All that is needed is each line of the entries holding the word "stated", copied as it stands.
▶
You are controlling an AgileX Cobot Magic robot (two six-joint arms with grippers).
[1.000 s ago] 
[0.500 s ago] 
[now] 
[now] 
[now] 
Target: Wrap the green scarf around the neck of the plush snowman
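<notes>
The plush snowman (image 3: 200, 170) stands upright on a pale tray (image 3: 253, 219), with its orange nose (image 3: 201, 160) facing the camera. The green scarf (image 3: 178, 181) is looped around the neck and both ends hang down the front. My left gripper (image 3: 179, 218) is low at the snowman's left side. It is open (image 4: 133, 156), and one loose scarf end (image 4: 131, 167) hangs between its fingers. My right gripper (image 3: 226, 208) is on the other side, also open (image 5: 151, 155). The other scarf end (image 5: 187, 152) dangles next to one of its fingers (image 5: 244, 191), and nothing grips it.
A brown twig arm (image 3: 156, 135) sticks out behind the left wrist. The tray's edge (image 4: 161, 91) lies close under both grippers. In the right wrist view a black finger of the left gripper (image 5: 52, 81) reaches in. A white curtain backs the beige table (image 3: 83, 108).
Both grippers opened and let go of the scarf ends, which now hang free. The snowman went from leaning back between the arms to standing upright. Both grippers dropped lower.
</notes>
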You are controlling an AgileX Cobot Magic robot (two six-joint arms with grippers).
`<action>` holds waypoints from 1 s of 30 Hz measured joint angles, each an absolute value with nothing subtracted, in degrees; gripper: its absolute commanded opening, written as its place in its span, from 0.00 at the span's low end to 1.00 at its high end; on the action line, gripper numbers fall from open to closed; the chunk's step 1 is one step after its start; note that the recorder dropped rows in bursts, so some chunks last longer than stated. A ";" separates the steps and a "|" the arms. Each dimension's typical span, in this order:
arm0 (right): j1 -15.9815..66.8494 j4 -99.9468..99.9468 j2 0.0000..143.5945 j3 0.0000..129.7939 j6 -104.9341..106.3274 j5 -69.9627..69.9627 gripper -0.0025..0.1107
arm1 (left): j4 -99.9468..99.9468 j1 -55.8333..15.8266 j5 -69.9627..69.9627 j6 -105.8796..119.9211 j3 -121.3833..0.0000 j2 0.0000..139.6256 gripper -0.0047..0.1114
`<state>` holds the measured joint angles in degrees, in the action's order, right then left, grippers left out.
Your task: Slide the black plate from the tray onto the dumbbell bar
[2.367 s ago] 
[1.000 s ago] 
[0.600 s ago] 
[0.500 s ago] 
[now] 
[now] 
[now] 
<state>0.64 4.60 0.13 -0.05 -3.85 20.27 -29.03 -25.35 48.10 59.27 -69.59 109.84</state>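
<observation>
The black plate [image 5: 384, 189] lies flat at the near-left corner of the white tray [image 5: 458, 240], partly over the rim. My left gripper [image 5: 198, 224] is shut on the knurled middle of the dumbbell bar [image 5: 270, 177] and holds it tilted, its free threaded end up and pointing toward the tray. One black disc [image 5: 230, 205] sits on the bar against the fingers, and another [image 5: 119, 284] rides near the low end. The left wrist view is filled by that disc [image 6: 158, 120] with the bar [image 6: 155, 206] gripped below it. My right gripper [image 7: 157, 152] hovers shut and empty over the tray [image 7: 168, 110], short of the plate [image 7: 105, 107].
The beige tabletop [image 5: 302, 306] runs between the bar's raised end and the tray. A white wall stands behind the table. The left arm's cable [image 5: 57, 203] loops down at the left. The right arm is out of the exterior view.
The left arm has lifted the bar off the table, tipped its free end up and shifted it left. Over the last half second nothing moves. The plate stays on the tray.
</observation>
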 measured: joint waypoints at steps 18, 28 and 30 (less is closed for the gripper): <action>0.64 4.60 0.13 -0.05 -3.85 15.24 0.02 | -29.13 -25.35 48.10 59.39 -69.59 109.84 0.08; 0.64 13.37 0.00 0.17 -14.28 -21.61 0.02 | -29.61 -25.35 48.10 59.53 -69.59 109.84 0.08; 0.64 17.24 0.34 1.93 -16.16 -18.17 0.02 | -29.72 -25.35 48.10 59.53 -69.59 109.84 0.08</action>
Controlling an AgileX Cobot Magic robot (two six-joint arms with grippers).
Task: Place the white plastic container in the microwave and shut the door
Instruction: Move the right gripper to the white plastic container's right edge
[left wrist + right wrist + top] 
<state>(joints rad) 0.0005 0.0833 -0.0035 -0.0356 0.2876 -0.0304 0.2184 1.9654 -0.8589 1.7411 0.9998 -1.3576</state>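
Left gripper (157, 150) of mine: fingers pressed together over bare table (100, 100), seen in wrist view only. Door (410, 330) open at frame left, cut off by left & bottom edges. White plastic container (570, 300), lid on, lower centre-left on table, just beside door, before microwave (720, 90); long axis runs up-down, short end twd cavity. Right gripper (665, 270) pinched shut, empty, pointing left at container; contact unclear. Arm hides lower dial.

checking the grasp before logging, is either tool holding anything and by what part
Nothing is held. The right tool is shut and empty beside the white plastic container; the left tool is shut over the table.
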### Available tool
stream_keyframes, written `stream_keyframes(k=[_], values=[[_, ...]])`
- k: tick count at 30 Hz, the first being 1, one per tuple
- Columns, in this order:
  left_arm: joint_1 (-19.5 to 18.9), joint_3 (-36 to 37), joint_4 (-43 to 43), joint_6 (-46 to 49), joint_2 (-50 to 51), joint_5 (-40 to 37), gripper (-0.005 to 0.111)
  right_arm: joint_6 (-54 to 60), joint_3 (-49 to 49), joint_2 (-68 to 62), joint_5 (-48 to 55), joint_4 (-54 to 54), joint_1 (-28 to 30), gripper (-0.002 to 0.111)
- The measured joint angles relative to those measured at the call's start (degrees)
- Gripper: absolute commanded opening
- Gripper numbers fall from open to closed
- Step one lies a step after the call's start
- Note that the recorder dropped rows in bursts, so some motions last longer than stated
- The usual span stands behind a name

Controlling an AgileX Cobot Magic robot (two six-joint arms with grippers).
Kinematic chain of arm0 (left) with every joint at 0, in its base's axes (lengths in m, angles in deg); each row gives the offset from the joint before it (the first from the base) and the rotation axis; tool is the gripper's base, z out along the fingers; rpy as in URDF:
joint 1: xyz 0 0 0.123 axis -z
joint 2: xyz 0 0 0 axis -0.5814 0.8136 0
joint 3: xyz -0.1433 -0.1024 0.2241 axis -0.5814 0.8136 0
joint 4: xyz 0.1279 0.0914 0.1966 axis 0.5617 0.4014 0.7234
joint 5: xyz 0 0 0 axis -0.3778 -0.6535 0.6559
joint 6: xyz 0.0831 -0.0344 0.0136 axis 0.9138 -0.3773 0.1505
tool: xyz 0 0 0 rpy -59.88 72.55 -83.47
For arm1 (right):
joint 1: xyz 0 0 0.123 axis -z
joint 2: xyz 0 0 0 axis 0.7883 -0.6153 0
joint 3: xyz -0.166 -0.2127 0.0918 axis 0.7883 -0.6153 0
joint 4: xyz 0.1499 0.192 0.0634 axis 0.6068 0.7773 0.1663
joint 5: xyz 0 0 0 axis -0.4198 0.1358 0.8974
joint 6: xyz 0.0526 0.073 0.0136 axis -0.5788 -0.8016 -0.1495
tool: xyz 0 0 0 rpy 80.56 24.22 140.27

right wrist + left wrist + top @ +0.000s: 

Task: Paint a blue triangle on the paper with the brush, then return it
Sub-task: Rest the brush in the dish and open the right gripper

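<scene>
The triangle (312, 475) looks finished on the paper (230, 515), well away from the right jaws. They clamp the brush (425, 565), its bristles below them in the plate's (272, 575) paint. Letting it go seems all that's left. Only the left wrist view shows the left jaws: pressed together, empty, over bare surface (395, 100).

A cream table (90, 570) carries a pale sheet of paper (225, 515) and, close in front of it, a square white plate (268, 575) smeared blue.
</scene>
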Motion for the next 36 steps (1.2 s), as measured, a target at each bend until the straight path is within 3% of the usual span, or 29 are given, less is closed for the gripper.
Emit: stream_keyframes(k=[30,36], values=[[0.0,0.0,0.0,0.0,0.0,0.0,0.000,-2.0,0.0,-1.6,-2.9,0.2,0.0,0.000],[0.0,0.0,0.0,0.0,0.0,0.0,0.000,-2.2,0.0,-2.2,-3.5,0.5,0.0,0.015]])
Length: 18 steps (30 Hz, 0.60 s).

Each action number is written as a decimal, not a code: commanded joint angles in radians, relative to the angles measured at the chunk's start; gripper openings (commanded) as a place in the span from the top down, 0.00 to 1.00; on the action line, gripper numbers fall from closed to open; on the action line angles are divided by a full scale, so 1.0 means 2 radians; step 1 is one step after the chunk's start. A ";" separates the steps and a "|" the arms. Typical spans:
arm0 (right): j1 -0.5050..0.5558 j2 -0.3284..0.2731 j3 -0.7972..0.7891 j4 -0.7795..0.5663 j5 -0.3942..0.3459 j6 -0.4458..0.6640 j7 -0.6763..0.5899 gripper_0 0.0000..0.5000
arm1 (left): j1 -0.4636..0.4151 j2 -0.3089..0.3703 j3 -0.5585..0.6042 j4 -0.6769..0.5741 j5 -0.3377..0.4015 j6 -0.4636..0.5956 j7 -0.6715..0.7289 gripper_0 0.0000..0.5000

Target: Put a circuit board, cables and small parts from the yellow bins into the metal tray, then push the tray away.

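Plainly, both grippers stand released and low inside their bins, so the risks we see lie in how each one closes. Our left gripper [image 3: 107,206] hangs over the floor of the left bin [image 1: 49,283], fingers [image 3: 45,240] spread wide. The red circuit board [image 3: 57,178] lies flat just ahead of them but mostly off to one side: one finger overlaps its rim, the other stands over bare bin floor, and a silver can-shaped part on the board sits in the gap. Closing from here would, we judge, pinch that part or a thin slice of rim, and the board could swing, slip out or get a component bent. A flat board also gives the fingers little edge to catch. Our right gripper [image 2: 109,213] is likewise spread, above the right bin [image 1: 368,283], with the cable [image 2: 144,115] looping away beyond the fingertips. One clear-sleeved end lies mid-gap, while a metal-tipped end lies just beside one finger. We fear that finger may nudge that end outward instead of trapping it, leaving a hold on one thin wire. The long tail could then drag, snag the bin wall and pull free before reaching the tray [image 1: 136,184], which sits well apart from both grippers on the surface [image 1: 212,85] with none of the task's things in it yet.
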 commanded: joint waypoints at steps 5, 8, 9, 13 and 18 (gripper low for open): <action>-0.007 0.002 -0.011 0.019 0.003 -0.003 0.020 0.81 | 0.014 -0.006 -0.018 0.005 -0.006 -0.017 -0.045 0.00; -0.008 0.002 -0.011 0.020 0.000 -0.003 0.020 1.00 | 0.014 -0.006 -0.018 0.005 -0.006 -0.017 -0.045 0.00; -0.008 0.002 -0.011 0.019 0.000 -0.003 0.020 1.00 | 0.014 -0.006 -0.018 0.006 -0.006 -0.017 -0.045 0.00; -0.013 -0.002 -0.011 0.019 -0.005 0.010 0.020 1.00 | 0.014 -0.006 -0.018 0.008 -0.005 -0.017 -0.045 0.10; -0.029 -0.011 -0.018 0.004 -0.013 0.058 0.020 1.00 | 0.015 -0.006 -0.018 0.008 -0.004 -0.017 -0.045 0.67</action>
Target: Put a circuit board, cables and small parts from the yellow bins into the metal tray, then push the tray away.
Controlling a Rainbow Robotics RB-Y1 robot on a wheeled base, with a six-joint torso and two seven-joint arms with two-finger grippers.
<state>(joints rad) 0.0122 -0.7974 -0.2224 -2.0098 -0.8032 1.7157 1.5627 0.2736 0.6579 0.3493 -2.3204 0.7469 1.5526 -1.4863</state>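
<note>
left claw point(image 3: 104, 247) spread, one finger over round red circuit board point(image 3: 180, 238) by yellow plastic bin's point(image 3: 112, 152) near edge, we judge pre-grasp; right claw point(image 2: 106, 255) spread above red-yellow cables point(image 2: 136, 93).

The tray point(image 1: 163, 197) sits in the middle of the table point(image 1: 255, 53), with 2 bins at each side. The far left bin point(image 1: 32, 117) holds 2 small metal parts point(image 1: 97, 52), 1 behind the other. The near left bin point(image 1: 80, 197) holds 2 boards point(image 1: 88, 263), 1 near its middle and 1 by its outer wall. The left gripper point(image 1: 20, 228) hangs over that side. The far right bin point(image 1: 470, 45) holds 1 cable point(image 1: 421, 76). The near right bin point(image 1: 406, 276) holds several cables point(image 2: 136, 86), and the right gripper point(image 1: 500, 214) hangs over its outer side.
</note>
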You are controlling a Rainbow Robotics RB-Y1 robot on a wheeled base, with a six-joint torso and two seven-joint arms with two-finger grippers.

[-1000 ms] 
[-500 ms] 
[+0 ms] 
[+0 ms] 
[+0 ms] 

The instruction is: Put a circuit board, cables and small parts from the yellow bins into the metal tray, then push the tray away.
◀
RESULT.
`<action>` holds waypoints from 1 s of 30 Hz measured joint angles, each an absolute value with nothing subtracted, in degrees; gripper: its absolute commanded opening, written as its place in its span, from 0.00 at the span's low end to 1.00 at its high end; on the action line, gripper numbers fall from open to closed; the chunk's step 1 is one step after its start; note that the recorder dropped rows in bursts, so some chunks last longer than stated. A ";" separates the steps and a "|" the arms. Each dimension's typical span, in this order:
- Note that the recorder dropped rows in bursts, so some motions last longer than stated

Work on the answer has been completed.